I realise it’s odd that I haven’t blogged about the three sessions at which I saw Bret Easton Ellis at the Byron Bay Writers Festival, especially given that he was one of the primary reasons for me forking out the cash for a ticket and hitting the road. The truth is, I haven’t completely grasped the sessions, much less known what to write.
I went down with the very real fear that the writer to whom I’ve long looked up would not meet my pre- or potentially ill-conceived notions. I mean, he’s only human, but in my obsession with his writing genius I may have built Ellis up to writing super hero status. Certainly the media has painted him as the poster child for, well, lots of culture-slamming, disaffected-youth, violence-promoting stuff. But really, who knew what to expect from the writer who’s built his career skewering the west’s and youths’ empty and ultimately doomed fascination with consumerism?
The first session was an intimate in-conversation set-up with The Book Show’s Ramona Koval. Now, this isn’t a Koval-bashing blog, but I will say that I’m really not a fan. She’s a woman of a certain age and reading taste (and I’d argue that she’s also been doing the job for too long and is completely over it), and Blind Freddy could have seen that she was going to be a complete interviewing mismatch for Ellis.
Just how wrong, though, was pretty shocking to those of us who’d paid good money for this session in addition to our festival tickets. I won’t go into gory details here, but you can podcast or listen to an excerpt of the session on The Book Show. Long story short, Koval opened with a long and literary question and Ellis answered it with the words: ‘Delta Goodrem’.
It seems he’d seen a Goodrem music video here and, knowing nothing else of her history, tweeted that she was hot. He didn’t expect the passionate, mixed response he got to that and waxed lyrical about how Australians have a really warped, love-hate (mostly hate) relationship with Goodrem.
It wasn’t the answer Koval was after and the interview took a kind of train wreck turn for the worse, with Koval getting all school teacher meets grandmother trying to pull Ellis into line and Ellis allowing himself to be anything but.

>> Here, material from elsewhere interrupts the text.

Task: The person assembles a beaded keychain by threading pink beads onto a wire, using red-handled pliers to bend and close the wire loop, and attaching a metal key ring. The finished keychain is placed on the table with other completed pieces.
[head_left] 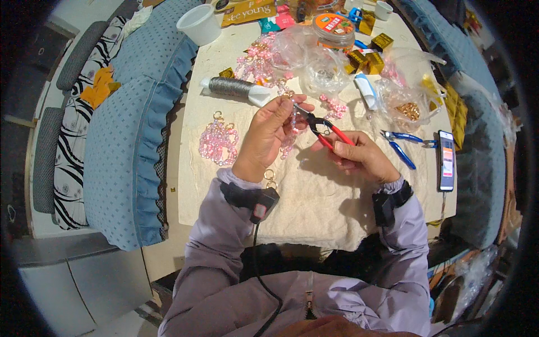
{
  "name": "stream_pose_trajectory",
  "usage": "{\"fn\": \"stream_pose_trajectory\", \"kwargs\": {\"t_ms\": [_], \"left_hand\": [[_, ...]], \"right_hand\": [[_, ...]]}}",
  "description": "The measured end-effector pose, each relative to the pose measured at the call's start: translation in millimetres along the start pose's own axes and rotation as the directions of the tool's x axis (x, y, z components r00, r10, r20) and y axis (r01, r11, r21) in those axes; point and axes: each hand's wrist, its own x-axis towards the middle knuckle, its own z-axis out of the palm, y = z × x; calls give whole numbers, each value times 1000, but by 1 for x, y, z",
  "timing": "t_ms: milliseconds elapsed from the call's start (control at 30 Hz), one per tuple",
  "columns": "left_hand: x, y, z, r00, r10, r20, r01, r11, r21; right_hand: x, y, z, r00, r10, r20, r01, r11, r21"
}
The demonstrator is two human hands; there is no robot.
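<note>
Pinched between the thumb and fingers of my left hand (pixel 265 132) is a beaded strand (pixel 287 149) of pink and clear beads, partly hidden by the hand. My right hand (pixel 359 154) is wrapped around red-handled pliers (pixel 320 122), whose dark jaws reach up to my left fingertips and the strand. Whether the jaws grip a bead or ring is too small to make out. Beside my left wrist, gold rings (pixel 270 177) lie on the cloth. Left of that hand lies a bunch of pink beaded strands (pixel 219 143). Pink beads (pixel 333 106) sit just beyond the pliers.
A cream cloth (pixel 314 219) covers the table's near part. Around my hands lie a spool of grey cord (pixel 230 87), blue-handled cutters (pixel 401 154) and a phone (pixel 446 163). Farther back are plastic bags (pixel 325 70), a white tub (pixel 200 25) and a round container (pixel 333 31).
</note>
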Motion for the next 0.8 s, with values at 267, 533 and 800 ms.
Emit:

I came away disliking Koval more than ever before, but also a little less keen on Ellis. Sure, as the author of such titles as American Psycho, he couldn’t have been a completely compliant interviewee—the man’s got an authority-bucking reputation to uphold, after all. But I wanted to like him and I genuinely wanted to hear what he had to say—unfortunately the Delta Goodrem joke was funny in the first instance, but less so as he repeatedly returned to it.
What I came to understand as the festival progressed, however, and what a few weeks of musings have helped me cement, is that despite appearing a seasoned (potentially hardened) industry professional, Ellis is a very humble, quite fallible human at heart. Quite incredibly, in spite of 25-odd years in the business, Byron was his first ever writers’ festival appearance.
And he was nervous.
It’s hard enough speaking about your work to a room full of people when you’re starting out, but potentially doubly so when you’ve already made it and are expected to be all over this stuff. Ellis had 25 years’ weight of expectation on his shoulders when he sat in front of a microphone on a stage in packed tents. Everyone expected him to both know what he was doing and to have something intelligent and articulate and incredibly insightful to say about his writing.
The issue was that he isn’t that type of writer. He’s a guy who is compelled to write and who can’t explain the—as Koval kept asking him—‘whys’ of his work. He doesn’t—and can’t—analyse it academically, and any attempt to do so makes him uncomfortable. Which is why Koval got him offside and ‘off message’ with her eight-questions-in-one literary-focused questions.
But here’s the thing. Ellis did have extraordinarily intelligent and insightful things to say about his work or the industry as a whole—he just needed to be asked straight-up, straightforward, not-too-serious questions. And when he was asked those, he answered with great aplomb and humour.
I laughed out loud when he talked of how the media constructed this mythical writing ‘Brat Pack’, as if they all got in a car and travelled together in a group at all times. I laughed even harder when he said that rather than being upset about the fact that American Psycho is sold in shrink wrap in Australia (as his publishers thought he would be), he thinks it’s ‘cute’.
It was those candid comments, his laughter in the face of trite cling-wrapped censorship, and his real-life anecdotes about the industry and about what it’s like to be a writer (padding about home alone working and occasionally catching up with friends for beers) that I found the most entertaining and memorable.
And that is perhaps what I loved and now love even more about Ellis—he’s a regular guy (which includes being prone to nerves), he’s a real writer, he doesn’t take the industry or himself too seriously, and he has brilliant and witty things to say if we stop trying to put literary, analytical words in his mouth. Upon a second listening of the now-infamous in-conversation session with Koval, I hear all that. And I officially love Ellis, my writing super hero, more than ever before.